Peronally, it’s terribly annoying. You have huge vested interests telling different stories or giving separate calculations to fit the narrative they’re pushing. For example, there was a massive report comparing the different sectors and under ‘agriculture’ was included the costs of cutting rain forests, of creating fertiliser, shipping it etc, while for transport the cost of actually making vehicles was not included. It was one thing for one industry and different for another. Unless you’re completely ingrained in something it’s impossible to get the truth. Take that example about CO2 emmissions, in some media they were reported as 15% yet on television it was said it was 30%. Somebody just made up this number, took our findings and multiplied it by two.

I always go back to ‘show me the data’, What is the data telling us? Then you can analyse data different ways to get different answers.

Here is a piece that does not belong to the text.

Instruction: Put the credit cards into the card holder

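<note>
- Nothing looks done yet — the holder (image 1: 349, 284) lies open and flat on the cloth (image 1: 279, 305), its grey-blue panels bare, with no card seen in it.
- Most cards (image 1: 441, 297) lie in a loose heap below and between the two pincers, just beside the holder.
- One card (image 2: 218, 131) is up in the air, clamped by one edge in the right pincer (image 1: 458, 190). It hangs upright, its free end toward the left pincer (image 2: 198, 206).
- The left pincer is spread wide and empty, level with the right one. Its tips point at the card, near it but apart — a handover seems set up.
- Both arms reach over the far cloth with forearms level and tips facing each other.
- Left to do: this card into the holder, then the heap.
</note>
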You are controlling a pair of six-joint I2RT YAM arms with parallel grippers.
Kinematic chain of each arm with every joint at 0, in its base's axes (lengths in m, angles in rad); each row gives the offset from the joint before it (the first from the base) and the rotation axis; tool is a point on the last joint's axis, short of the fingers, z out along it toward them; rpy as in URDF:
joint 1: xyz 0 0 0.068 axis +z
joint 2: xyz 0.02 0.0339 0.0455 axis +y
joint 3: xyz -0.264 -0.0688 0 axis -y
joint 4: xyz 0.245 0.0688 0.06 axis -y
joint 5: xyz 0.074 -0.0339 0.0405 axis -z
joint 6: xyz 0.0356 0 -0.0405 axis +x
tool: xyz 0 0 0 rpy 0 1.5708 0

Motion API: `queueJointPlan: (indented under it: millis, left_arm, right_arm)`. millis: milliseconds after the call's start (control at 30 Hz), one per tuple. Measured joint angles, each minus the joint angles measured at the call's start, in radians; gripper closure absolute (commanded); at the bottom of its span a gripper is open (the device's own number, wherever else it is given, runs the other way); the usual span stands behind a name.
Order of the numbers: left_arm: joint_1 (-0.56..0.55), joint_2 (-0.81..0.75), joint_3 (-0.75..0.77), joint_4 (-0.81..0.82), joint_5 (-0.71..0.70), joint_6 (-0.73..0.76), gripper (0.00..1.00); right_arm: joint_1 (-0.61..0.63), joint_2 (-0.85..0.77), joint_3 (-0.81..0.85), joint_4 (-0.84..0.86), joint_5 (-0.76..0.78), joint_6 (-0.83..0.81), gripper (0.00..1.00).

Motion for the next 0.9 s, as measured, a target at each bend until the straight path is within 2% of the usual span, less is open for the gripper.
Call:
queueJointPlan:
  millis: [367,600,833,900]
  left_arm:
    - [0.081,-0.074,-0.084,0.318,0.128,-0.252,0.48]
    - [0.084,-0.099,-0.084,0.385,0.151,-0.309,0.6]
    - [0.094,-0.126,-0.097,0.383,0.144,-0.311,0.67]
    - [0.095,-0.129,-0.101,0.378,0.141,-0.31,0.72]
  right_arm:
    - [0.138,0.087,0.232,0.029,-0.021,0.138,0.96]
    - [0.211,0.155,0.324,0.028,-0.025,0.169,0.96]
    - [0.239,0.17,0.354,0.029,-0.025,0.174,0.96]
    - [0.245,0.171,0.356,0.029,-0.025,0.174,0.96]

Looking at methane emissions in cows, the amount a cow burps changes throughout the day. Let’s say emmissions are lowest in the morning, and cows are asleep through the night, so the less dominant cows might be assessed in the morning and the more dominant cows will be tested during the day when the methane is naturally higher. If you don’t account for that statistically, you will say the more dominant cows produce more methane – which they don’t. You end up with completely the wrong answer.

There is a lot of nuance in data collection that haven’t been accounted for yet. The problem lies in the mindset of ‘we’ll keep doing what we’re doing until someone else tells us otherwise.’ We’re working with people involved with Covid modelling and they see things completely differently to us and they’re working on that methane problem for us.